**YOUR TASK**
Please look for the string "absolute" below and report every line in which it occurs.

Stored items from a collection
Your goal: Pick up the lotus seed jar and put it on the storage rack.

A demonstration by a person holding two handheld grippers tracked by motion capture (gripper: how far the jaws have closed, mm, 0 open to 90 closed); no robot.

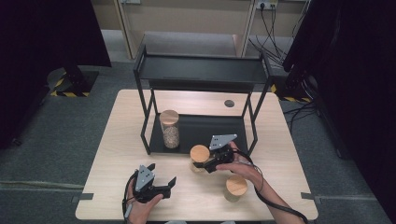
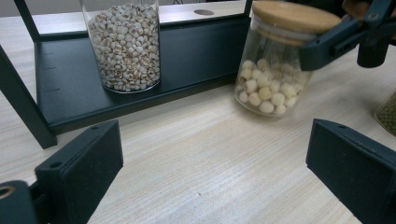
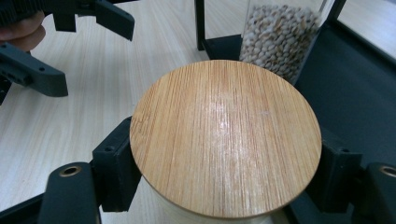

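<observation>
Clamping jar (image 2: 273, 70) under lid, right tool (image 1: 204, 164) hides neck; left tool (image 1: 161, 179) apart.

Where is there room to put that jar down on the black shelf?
The bottom shelf is bare right of the tall grain jar, up to its right posts. The top shelf is bare too. It is crowded at the table's front, around the held jar, right gripper and third jar.
</observation>
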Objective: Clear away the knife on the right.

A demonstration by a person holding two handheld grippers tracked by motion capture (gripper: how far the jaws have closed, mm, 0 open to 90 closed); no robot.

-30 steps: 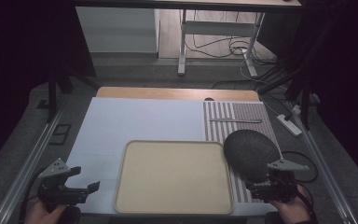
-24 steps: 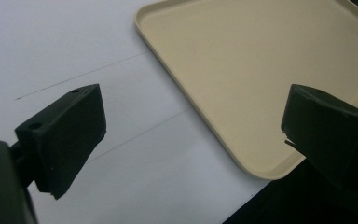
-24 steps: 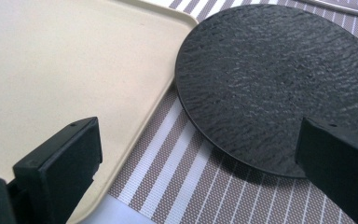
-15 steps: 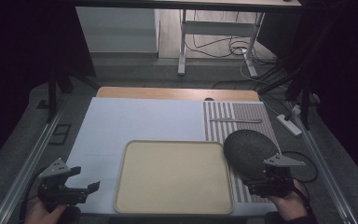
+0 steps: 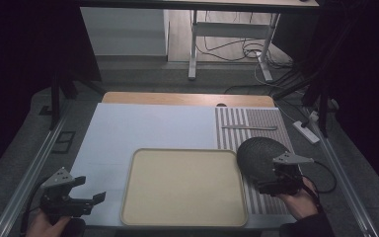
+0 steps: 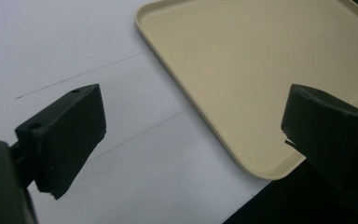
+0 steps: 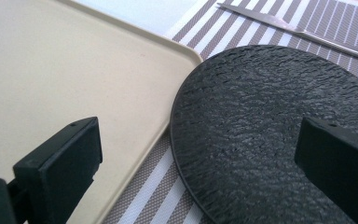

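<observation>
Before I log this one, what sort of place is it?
Probably a lab or office data-collection bench staged as a place setting: a beige tray, a black textured plate on a striped placemat, and loose cables under desks behind.

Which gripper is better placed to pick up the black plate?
Right. The right gripper hangs open at the black plate, while the left gripper sits across the tray.
</observation>
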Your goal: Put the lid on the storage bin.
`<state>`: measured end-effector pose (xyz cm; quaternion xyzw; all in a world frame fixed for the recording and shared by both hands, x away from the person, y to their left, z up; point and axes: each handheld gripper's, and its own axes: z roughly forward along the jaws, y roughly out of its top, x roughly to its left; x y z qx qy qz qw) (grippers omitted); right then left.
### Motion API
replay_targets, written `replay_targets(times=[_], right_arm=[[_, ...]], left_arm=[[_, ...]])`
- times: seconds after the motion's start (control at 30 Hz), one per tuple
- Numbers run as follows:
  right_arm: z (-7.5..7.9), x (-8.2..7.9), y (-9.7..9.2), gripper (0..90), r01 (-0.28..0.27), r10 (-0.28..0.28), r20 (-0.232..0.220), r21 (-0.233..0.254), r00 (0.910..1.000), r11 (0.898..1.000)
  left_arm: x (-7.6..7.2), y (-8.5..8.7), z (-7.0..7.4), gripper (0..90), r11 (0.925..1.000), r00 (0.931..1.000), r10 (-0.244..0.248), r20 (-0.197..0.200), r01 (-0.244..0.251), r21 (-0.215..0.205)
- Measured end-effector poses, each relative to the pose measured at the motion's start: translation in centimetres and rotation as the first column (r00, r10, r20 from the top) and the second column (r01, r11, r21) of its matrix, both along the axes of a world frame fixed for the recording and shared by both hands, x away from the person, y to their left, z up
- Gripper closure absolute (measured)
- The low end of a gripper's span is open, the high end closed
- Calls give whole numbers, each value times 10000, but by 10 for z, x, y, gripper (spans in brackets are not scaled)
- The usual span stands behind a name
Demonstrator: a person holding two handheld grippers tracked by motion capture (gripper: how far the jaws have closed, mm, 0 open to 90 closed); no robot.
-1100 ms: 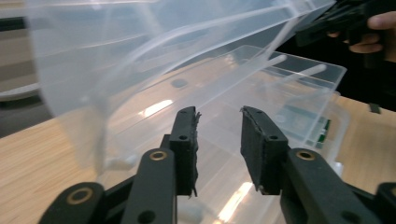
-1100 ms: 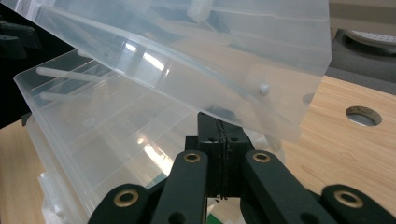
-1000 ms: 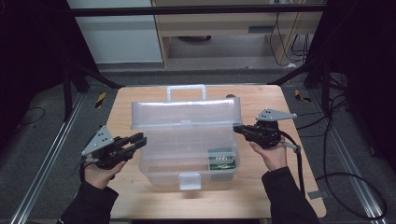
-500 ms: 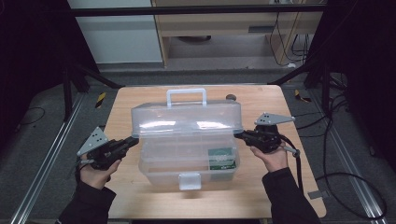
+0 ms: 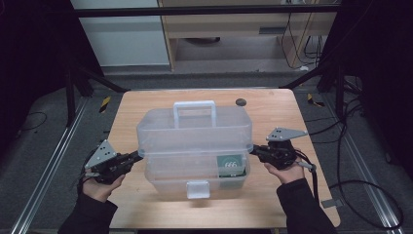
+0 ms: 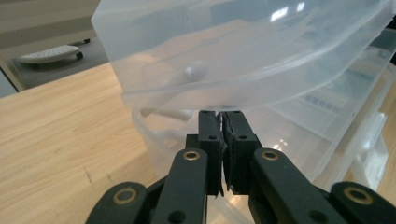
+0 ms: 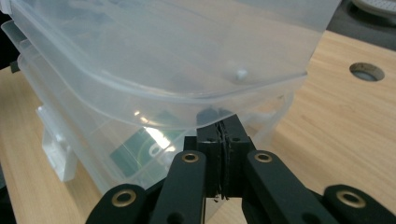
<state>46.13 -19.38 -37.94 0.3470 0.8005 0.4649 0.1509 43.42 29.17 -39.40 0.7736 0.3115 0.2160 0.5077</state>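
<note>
Item: clear plastic storage box (image 5: 195, 161), translucent, set near the middle of the desk (image 5: 146, 105), closer to the near edge. A white carry handle (image 5: 195, 108) is seen standing at the back of its lid (image 5: 195, 129), and a white front latch (image 5: 198, 189) is seen on the wall facing the near edge. The lid is seen raised off the lower body, its rim overhanging at both ends. A green card with white print (image 5: 233, 167) is seen through the wall at the right end of the box.

Left gripper (image 5: 136, 157): held at the left end of the box, fingers (image 6: 210, 140) brought together, their tips placed under the lid rim; from the left gripper view it cannot be told whether the rim is pinched.

Right gripper (image 5: 253, 151): held at the right end, fingers (image 7: 208, 140) closed tight, tips likewise set under the lid rim; a hold on it cannot be confirmed.

Other: a dark round hole (image 5: 240, 102) is noted in the desk near the far right corner.
</note>
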Motion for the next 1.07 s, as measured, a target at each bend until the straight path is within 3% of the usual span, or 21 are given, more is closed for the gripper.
replay_targets(times=[0.27,0.47,0.53,0.63,0.77,0.87,0.9,1.07], right_arm=[[-14,-6,-1,883,-136,126,-325,-292,9994,9995],[-26,-12,-4,876,-155,109,-586,-794,9982,9967],[-29,-13,-6,872,-50,-12,-611,-1017,9981,9948],[-37,-13,-15,862,178,-250,-750,-952,9969,9953],[-45,-10,-26,798,936,-976,-437,-859,9943,9919],[-55,-5,-35,748,1702,-1734,-225,-1040,9846,9799],[-58,-4,-37,733,1899,-1930,-196,-1070,9810,9760],[-73,3,-57,556,3178,-3211,-99,-1183,9470,9408]], left_arm=[[-1,5,-12,833,9989,9997,-100,-229,110,447],[3,7,-24,808,9932,9983,127,-562,-61,1159],[6,9,-28,798,9922,9968,368,-708,-280,1218],[10,13,-32,767,9885,9927,869,-831,-756,1311],[15,19,-39,686,9804,9832,1530,-993,-1384,1401],[19,24,-44,584,9691,9724,2121,-977,-1964,1489],[20,26,-47,551,9623,9673,2380,-881,-2225,1562],[27,35,-56,394,9413,9502,3020,-771,-2845,1816]])
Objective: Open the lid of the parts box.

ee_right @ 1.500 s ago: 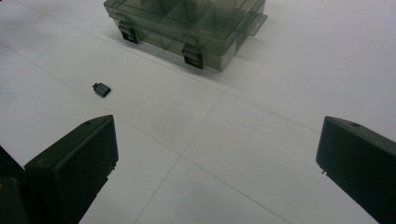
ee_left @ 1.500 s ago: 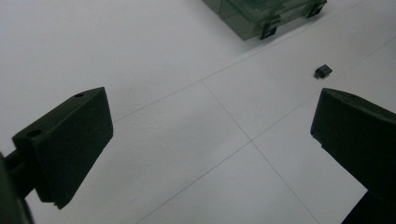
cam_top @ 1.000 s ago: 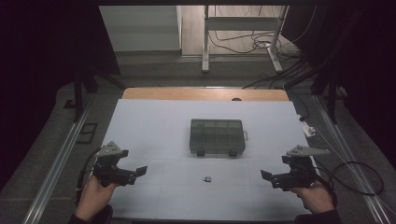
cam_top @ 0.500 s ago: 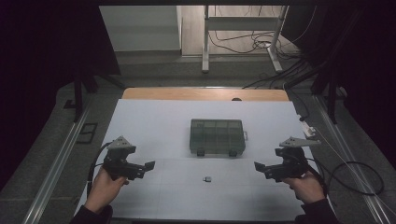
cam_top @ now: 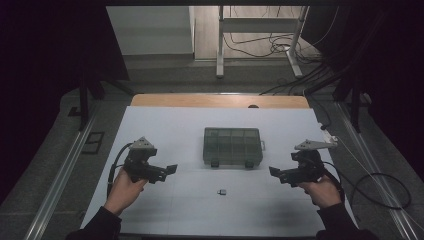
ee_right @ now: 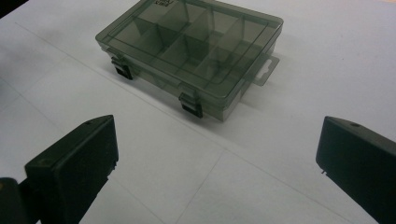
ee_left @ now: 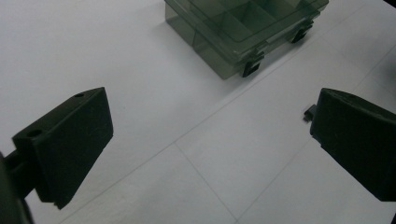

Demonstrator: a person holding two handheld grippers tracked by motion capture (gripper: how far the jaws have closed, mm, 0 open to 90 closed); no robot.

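Both tools (cam_top: 172,169) (cam_top: 272,171) gaping, empty; smoky translucent plastic organizer box (cam_top: 232,145), rectangular, lid latched.

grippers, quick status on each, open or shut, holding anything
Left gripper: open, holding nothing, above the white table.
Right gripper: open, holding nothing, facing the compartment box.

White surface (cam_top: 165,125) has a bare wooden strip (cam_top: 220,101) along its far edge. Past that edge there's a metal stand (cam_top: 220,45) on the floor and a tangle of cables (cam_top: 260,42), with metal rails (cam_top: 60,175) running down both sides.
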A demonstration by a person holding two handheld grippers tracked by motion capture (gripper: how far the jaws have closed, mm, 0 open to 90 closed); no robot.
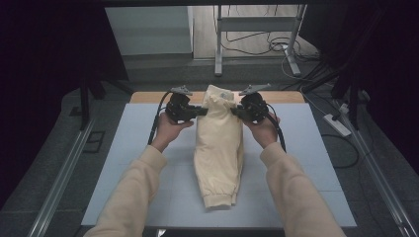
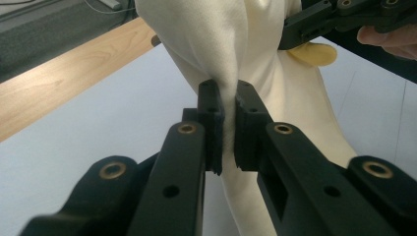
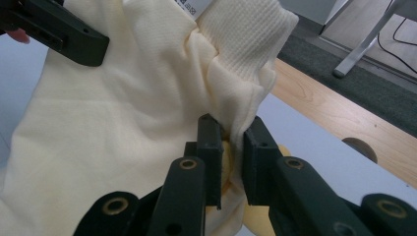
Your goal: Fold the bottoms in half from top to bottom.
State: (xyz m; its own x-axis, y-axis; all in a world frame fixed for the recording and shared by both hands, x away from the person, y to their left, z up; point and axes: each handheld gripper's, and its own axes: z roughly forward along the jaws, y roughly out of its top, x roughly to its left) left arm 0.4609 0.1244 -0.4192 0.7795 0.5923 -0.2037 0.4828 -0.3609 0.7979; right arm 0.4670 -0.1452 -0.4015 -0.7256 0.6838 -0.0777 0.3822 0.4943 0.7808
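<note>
A cream garment [image 1: 217, 148], folded lengthwise with a ribbed cuff at its near end, lies along the middle of the pale blue mat [image 1: 123, 163]. Its far end is lifted off the mat. My left gripper [image 1: 201, 111] is shut on the left side of that raised end; a fold of cream fabric [image 2: 216, 54] runs between its jaws [image 2: 227, 123]. My right gripper [image 1: 236, 111] is shut on the right side, pinching cloth just below the ribbed waistband [image 3: 246, 39]. The two grippers [image 3: 230, 147] face each other across the garment.
A wooden table edge [image 1: 148, 97] shows beyond the mat. Behind it are grey floor, metal table legs [image 1: 218, 44] and cables [image 1: 276, 47]. A white power strip [image 1: 337, 124] lies on the floor at right. Bare mat lies on both sides of the garment.
</note>
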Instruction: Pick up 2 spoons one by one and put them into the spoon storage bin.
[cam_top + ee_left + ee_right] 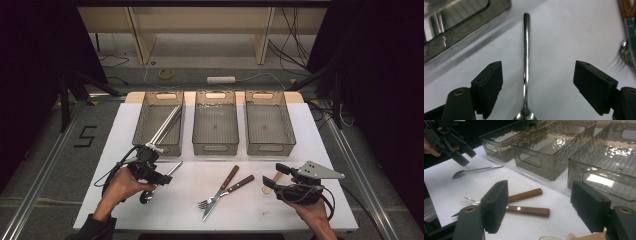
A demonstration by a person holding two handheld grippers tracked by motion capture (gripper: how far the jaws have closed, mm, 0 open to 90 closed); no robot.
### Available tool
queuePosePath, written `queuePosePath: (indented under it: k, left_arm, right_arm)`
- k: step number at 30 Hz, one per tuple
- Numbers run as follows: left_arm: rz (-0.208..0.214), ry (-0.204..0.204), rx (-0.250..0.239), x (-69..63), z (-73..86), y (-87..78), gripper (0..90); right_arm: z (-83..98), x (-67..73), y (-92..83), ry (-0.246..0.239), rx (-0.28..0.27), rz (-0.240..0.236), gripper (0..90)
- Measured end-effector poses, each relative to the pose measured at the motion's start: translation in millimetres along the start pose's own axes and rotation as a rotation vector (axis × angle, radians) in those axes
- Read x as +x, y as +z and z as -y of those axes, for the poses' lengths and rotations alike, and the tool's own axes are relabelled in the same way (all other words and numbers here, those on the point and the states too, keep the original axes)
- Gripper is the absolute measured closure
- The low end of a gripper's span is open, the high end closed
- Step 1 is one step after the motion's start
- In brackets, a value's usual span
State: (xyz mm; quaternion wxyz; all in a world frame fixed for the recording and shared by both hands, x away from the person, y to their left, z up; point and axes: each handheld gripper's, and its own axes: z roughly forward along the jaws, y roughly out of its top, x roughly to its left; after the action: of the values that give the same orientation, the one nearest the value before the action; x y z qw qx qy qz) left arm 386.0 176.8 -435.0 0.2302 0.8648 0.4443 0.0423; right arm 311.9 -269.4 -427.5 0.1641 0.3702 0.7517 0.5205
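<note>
The left hand-held gripper (161, 176) hangs low over the white desk (300, 135) with its black jaws spread wide, and a slim silver metal spoon (526, 62) lies on the desk in the gap between them, touching neither pad. In the left gripper view the spoon's handle runs straight away from the jaws, its bowl near the bottom edge. Just beyond the handle's tip stands the left clear ribbed plastic bin (159, 122), which holds long metal rods leaning on its front rim.

The right hand-held gripper (274, 176) sits near the desk's right front, its jaws also wide apart and holding nothing; a pale wooden utensil (269, 186) lies just beside it. Between the two grippers a wooden-handled knife (222, 190) and a wooden-handled fork (227, 192) lie crossed. Two more clear plastic bins, the middle one (215, 125) and the right one (269, 125), stand in a row behind them.
</note>
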Motion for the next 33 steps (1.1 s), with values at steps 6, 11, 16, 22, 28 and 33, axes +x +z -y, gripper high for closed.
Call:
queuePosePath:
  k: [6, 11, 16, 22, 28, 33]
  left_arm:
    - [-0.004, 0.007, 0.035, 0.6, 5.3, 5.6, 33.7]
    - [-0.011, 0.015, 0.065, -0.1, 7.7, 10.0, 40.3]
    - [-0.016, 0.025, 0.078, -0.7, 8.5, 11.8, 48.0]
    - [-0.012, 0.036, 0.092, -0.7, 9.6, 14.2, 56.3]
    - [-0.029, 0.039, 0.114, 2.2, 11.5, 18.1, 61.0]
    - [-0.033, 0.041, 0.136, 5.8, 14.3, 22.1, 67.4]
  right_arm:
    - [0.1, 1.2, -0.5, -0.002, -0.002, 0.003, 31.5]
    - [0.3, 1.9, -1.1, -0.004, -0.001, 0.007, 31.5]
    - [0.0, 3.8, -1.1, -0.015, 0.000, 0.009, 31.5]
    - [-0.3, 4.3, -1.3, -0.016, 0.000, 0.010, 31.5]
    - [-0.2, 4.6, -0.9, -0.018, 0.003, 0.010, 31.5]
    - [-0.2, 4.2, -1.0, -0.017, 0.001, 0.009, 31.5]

**YOUR RESPONSE**
- Gripper closure absolute (measured)
- Gripper is the absolute measured closure

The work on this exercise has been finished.